-- INSTRUCTIONS TO FOLLOW --
Word for word, set down the listing that appears after this line.

-- DATASET EXCERPT --
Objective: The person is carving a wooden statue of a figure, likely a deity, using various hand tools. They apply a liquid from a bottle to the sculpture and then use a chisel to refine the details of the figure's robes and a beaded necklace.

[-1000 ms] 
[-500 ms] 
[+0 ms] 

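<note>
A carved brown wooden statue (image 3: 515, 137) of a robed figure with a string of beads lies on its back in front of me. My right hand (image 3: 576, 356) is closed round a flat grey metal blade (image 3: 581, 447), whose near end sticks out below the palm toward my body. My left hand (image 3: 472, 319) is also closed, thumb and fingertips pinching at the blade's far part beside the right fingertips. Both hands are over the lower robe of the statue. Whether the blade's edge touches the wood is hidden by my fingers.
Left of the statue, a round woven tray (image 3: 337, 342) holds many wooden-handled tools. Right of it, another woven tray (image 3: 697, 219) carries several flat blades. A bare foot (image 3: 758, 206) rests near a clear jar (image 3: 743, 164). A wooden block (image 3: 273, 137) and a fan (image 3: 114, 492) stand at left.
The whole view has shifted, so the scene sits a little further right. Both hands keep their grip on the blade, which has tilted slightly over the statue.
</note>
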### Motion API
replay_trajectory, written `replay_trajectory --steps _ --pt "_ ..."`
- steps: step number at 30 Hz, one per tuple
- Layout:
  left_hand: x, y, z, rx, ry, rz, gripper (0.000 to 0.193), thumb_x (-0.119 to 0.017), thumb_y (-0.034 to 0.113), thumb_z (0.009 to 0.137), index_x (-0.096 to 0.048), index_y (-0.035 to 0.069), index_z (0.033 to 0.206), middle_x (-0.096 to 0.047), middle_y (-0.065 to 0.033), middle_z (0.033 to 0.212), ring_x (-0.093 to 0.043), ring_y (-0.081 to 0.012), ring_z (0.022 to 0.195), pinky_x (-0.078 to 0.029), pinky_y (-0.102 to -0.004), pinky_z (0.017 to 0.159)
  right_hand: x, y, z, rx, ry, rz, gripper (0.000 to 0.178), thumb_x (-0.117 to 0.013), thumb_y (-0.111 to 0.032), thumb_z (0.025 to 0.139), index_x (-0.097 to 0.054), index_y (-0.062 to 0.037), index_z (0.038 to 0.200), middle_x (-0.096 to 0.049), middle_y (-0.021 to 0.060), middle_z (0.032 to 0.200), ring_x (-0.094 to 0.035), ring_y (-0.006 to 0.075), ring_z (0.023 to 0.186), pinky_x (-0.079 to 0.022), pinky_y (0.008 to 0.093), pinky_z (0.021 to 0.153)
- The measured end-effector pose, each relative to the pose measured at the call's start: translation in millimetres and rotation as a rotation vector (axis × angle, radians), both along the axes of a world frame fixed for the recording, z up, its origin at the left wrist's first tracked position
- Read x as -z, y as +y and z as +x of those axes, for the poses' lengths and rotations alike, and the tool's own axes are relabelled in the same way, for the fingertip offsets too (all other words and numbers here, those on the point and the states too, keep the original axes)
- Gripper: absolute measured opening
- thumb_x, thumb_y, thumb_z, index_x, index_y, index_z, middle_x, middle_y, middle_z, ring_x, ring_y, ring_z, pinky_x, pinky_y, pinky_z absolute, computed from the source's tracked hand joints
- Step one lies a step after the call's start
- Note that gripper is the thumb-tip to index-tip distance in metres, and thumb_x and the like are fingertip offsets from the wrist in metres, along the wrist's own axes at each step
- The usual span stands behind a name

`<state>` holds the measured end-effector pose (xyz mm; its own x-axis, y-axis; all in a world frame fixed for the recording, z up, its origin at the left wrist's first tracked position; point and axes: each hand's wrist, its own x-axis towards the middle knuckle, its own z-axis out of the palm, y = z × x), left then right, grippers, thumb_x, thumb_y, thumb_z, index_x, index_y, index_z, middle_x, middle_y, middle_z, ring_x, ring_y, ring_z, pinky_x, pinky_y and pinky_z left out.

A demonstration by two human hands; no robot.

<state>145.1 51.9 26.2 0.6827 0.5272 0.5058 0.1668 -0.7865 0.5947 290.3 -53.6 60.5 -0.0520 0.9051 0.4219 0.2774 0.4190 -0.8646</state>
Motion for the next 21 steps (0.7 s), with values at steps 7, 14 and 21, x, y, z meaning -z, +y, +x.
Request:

-- YOUR SOLUTION --
Objective: The person is carving a wooden statue of a figure, likely a deity, using various hand tools. They apply a liquid from a bottle to the sculpture and then use a chisel to refine the details of the figure's robes and a beaded necklace.

[-1000 ms] 
[-500 ms] 
[+0 ms] 

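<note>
A carved brown wooden statue (image 3: 515, 137) of a robed figure with a string of beads lies on its back in front of me. My right hand (image 3: 576, 356) is closed round a flat grey metal blade (image 3: 581, 447), whose near end sticks out below the palm toward my body. My left hand (image 3: 472, 319) is also closed, thumb and fingertips pinching at the blade's far part beside the right fingertips. Both hands are over the lower robe of the statue. Whether the blade's edge touches the wood is hidden by my fingers.
Left of the statue, a round woven tray (image 3: 337, 342) holds many wooden-handled tools. Right of it, another woven tray (image 3: 697, 219) carries several flat blades. A bare foot (image 3: 758, 206) rests near a clear jar (image 3: 743, 164). A wooden block (image 3: 273, 137) and a fan (image 3: 114, 492) stand at left.
The whole view has shifted, so the scene sits a little further right. Both hands keep their grip on the blade, which has tilted slightly over the statue.
</note>
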### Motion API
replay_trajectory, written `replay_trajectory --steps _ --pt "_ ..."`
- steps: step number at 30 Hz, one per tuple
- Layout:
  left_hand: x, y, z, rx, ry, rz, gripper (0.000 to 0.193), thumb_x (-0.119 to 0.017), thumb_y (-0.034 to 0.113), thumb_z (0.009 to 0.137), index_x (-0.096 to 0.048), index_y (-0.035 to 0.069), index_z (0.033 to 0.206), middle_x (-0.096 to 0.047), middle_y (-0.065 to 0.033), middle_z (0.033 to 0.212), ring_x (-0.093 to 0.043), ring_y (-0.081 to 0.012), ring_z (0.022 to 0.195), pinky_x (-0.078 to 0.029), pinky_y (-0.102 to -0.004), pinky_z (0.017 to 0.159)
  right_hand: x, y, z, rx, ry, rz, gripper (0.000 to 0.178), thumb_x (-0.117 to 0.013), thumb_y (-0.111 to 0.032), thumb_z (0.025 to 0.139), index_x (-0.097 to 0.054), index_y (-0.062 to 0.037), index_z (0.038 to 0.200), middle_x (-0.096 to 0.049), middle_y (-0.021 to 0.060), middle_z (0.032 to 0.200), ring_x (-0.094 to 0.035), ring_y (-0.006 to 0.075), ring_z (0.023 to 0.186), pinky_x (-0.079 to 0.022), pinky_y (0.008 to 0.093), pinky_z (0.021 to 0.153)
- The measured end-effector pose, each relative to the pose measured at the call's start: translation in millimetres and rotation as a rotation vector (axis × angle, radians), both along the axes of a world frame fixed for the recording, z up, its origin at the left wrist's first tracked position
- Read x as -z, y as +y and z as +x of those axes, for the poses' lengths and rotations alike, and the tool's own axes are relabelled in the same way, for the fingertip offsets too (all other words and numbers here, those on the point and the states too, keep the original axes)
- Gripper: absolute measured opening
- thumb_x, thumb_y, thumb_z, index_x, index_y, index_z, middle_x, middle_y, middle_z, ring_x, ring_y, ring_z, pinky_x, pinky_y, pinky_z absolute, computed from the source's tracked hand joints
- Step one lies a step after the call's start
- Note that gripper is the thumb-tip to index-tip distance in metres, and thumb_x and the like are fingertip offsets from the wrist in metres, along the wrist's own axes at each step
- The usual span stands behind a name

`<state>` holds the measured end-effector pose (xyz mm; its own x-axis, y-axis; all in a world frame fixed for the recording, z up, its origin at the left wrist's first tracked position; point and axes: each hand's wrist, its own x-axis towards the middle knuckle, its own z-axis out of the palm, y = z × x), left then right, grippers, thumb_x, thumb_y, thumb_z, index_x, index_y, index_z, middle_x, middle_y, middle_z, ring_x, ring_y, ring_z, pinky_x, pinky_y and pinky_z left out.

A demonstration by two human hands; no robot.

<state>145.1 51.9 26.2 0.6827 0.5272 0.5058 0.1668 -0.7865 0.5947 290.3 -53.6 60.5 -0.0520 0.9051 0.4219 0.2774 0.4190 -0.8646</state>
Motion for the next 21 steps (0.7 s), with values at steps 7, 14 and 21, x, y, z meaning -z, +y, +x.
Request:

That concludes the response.